Orphan Update: Busy Times in Kinigi as Orphans Prepare for Move to DR CongoBy Gorilla Doctors Staff on Friday, September 10th, 2010 in Uncategorized.
This blog was written by Dr. Madga with additional details provided by Dr. Jan.
The past few weeks have proved to be busy at the Kinigi orphan facility as we prepare the mountain gorillas for their move to the Senkwekwe Center in Virunga National Park and the Grauer’s gorillas for their move to Gracein Kasuo.
The gorillas have been enjoying a fair amount of additional enrichment. Their transport crates are set inside their enclosure for them to explore and familiarize with.
A new game of sweet/bitter juice given in small portions by a syringe on the bottom lip has been started each evening and morning. When familiar with this procedure, the gorillas will likely take their oral sedatives on the transfer day. Sounds simple, but it took a fair amount of training for the keepers and gorillas to take the dose of juice in a way which will be useful for medication.
If a gorilla takes the medicine on the tongue (which they invariably try to do) she or he may spit it out if the taste is not enjoyable. On the other hand, if they receive medication on the inner surface of the lower lip, where there are no taste buds, it will smudge all over their big lip before they even taste it. Too late to spit it then and the medication will be easily absorbed!
New keepers have come from DR Congo to spend some weeks in Kinigi in order to meet and build the base for their future relationships with the gorillas. Even if meeting the new people is stressful at the beginning, after few days the gorillas will adjust and start enjoying their new friends.
This week most of the Kinigi orphans happily welcomed, a Congolese Wildlife Authority (ICCN) ranger and the head gorilla caretaker at Senkwekwe Center in Virunga National Park. He came from Rumangabo to meet mountain gorilla orphans Maisha and Kaboko before they join Ndeze and Ndakasi, who are under his care at the Senkwekwe Center. Andre has never before worked with Maisha and Kaboko, but the Grauer’s gorillas orphans, especially Pinga and Tumaini, are his old friends.
He helped care for them after they were confiscated in DR Congo years ago. It was amazing to see Pinga, who never welcomes new visitors nicely, to say hello to Andre in a friendly calm manner. She obviously remembered him even after years of separation!

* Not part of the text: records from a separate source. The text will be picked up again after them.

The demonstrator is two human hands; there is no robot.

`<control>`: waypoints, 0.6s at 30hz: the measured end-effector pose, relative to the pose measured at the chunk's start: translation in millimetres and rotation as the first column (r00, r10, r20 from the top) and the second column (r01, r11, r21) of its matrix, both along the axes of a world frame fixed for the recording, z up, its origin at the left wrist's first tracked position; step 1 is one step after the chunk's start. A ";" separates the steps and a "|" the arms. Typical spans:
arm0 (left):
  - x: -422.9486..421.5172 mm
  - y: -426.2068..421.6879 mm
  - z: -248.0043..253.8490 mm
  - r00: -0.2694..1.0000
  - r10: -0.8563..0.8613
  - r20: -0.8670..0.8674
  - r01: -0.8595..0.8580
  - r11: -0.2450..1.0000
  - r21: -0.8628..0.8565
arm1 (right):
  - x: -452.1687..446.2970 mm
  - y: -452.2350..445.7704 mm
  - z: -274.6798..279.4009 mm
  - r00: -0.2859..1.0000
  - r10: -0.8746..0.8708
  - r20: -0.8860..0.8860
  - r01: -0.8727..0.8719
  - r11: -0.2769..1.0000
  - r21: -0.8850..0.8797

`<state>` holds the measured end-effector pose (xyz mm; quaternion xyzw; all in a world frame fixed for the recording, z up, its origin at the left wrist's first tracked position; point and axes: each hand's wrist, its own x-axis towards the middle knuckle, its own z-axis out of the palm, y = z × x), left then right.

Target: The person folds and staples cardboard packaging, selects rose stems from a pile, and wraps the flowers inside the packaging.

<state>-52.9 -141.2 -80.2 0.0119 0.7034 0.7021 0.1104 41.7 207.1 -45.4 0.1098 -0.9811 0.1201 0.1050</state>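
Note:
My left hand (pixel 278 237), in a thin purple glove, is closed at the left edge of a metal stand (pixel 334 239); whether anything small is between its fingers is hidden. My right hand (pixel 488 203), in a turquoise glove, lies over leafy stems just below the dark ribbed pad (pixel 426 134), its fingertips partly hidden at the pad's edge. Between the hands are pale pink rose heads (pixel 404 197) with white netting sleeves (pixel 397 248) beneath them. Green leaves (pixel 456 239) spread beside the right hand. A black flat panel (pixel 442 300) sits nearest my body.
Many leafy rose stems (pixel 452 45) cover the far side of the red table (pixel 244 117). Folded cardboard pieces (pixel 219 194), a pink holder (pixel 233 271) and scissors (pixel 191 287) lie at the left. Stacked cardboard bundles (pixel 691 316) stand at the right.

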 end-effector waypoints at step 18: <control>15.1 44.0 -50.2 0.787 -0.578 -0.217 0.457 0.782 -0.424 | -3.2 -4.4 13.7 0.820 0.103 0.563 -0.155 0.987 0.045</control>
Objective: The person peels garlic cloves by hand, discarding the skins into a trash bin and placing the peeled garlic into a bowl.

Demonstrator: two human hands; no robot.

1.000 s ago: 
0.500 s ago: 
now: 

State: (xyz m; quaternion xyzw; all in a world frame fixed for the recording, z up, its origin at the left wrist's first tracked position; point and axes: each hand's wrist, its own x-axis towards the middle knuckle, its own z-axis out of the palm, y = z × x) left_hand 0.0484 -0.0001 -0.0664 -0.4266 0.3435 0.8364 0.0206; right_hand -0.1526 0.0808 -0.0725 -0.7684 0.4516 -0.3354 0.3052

The gorillas are being moved in accordance with the Confiscated Gorilla Scientific Advisory Committee, which is composed of representatives from Rwanda, DR Congo, and Uganda; the Transboundary Secretariate; and the NGO’s participating in gorilla conservation in the area including the Mountain Gorilla Veterinary Project, Dian Fossey Gorilla Fund International, and the International Gorilla Conservation Programme. They are going to semi-free ranging situations where they can learn to be more independent in the forest. The caregivers known to the animals will accompany them for at least the first two to three months to help them with the transition. The ideal end goal is reintroduction to the wild, but this will only be done after careful consideration of their progress on an annual basis.
Gorilla Doctors Eddy and Jacque will continue to provide veterinary care for the mountain gorilla orphans at the Senkwekwe Center, Ndeze and Ndakasi, and soon Maisha and Kaboko. We’ll miss them in Rwanda, but know this is the best situation for these wonderful creatures.